* [Work item]: Only one stretch of the listing below is wanted. Give it again exactly, from the line with "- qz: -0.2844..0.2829" through the line with "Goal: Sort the".

::::

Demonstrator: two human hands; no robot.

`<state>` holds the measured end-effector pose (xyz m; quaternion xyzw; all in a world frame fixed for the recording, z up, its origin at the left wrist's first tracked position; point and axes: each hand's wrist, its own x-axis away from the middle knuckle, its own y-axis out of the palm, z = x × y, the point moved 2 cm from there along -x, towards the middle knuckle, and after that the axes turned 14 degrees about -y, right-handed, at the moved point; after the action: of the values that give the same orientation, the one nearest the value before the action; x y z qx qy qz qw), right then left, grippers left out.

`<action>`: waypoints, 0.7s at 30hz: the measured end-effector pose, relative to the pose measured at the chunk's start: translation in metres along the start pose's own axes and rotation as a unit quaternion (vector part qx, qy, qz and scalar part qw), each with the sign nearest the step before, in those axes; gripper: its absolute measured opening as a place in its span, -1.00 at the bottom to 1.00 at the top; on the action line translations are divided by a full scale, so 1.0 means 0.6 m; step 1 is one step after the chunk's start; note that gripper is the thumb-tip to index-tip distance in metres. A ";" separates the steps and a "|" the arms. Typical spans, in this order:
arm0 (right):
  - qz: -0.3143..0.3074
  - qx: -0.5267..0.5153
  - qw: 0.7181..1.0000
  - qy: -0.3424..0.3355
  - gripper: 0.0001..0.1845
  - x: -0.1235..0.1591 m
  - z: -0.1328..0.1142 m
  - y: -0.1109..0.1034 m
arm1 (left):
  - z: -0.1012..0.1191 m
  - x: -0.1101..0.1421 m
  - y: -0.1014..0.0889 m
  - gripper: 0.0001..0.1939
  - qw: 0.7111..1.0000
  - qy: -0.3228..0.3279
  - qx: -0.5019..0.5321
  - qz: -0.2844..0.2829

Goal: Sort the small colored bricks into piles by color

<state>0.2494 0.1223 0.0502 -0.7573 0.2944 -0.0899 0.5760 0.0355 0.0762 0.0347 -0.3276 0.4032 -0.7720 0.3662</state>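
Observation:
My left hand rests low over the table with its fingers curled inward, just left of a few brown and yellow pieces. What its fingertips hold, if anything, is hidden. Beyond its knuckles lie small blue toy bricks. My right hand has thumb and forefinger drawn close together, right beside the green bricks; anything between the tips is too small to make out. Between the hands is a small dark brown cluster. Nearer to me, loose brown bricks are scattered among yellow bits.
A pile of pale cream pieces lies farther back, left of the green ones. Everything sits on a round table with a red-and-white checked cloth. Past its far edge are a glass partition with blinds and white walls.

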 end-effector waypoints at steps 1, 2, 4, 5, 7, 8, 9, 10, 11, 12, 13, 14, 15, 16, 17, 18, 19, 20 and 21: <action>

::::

* [The completed task]:
  - qz: -0.2844..0.2829

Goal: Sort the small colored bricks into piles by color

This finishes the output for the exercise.